County Administrator Korsah Akumfi will present his tentative budget to supervisors’ Finance Committee when it meets October 18; in September, he told members that while sales tax numbers are up 10 percent, he still needed to carve $6.6 million from what was then a $98 million budget to keep ’24 taxes flat.
Tuesday, CCE Executive Director Liz Callahan told the Agriculture Committee that $115,000 of that could be coming from her line.
“I’m concerned that a cut of this level will do some serious damage to the work we are doing,” Ms. Callahan said.
“Where are we not meeting your needs and expectations? What information do you need from me?”
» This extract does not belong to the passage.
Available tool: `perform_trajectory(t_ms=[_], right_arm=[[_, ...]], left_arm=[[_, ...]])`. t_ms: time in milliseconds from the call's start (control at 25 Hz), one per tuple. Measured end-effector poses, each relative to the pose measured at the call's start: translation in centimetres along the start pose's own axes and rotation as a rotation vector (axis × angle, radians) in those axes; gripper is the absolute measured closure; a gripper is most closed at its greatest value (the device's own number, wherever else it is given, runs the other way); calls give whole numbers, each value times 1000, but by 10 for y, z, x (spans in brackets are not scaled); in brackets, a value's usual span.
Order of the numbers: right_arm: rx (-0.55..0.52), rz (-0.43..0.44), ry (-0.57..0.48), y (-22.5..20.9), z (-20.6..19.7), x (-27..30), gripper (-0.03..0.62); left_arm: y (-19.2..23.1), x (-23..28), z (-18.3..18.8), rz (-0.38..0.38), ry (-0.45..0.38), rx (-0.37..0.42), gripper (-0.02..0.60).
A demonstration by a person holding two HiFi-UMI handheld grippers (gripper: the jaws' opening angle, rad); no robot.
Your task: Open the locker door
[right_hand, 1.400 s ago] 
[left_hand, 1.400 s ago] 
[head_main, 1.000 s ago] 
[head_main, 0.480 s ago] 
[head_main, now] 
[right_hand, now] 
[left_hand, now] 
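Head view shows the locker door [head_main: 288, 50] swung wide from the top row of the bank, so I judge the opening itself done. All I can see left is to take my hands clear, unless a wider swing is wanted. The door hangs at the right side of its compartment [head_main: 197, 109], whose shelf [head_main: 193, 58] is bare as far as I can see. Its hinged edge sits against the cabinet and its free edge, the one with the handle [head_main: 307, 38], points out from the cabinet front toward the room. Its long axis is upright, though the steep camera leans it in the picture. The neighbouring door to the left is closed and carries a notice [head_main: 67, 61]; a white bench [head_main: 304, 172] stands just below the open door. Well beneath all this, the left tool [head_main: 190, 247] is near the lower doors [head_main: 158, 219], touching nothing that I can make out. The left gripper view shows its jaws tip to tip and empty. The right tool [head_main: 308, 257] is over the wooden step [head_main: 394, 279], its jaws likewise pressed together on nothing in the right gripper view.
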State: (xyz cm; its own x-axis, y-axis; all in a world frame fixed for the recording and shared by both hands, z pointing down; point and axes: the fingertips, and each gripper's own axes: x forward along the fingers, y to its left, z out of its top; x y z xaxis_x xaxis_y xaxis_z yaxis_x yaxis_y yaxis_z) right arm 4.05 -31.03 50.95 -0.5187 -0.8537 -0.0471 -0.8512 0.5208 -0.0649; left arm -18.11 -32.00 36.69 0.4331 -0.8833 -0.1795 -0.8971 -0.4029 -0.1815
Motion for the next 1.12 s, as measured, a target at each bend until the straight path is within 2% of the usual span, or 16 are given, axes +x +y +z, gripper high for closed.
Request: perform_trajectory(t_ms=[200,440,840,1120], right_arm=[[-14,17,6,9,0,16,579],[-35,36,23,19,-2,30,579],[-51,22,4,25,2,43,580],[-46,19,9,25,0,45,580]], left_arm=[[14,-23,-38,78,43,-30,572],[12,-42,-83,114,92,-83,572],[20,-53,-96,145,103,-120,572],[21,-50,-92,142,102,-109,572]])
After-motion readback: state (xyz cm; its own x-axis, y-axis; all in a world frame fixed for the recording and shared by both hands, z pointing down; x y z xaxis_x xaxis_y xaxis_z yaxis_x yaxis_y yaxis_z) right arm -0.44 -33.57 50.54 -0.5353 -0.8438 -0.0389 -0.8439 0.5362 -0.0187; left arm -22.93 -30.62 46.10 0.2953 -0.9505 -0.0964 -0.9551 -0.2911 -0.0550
As CCE of Schoharie and Otsego Counties, in 2023, Extension got $290,000 in funding from Schoharie and $211,000 from Otsego.
They’re asking Schoharie for $290,000 again in ’24 and Otsego for $10,000 more--$221,000.
But Ms. Callahan said they’re penciled in here at $175,000-$190,000.
Gilboa Supervisor Alicia Terry said a concern she’s heard expressed in the past is that Otsego pays less for CCE, but gets more for it.
That’s not the case, Ms. Callahan said.
She’s crunched the numbers and while Schoharie does pay in more, they also get more--seven staff positions as compared to Otsego’s five—and that doesn’t include one fulltimer and three part-time positions at Schoharie Central School’s After School Program.
Ms. Callahan said she learned of the proposed cuts in an email from Mr. Akumfi.
“Did he give a reason?” asked Blenheim Supervisor Don Airey.
To expand the county’s own agriculture efforts, she said.
“I, personally, don’t know why we’d cut something that’s working to develop something of our own that’s also working,” Agriculture Committee chair Wes Laraway of Middleburgh said.
It’s certainly the Budget Officer’s prerogative to draft the budget, Ms. Terry said—and “try to deliver something that’s fiscally responsible to his 16 biggest critics [the Board of Supervisors] sitting around this table.”
While more farmers are getting information they need on things like feed and crops from salesmen, “I’d like to see us continue to support Cooperative Extension while we continue to develop resources in-house.
“And that’s why the budget is a budget process.”
Supervisors added Ag Specialist Nick Kossmann to work with farmers on everything from marketing to networking in 2022.
His efforts—and CCE’s—Mr. Airey said—go hand-in-hand with what they’re trying to do with tourism and economic development.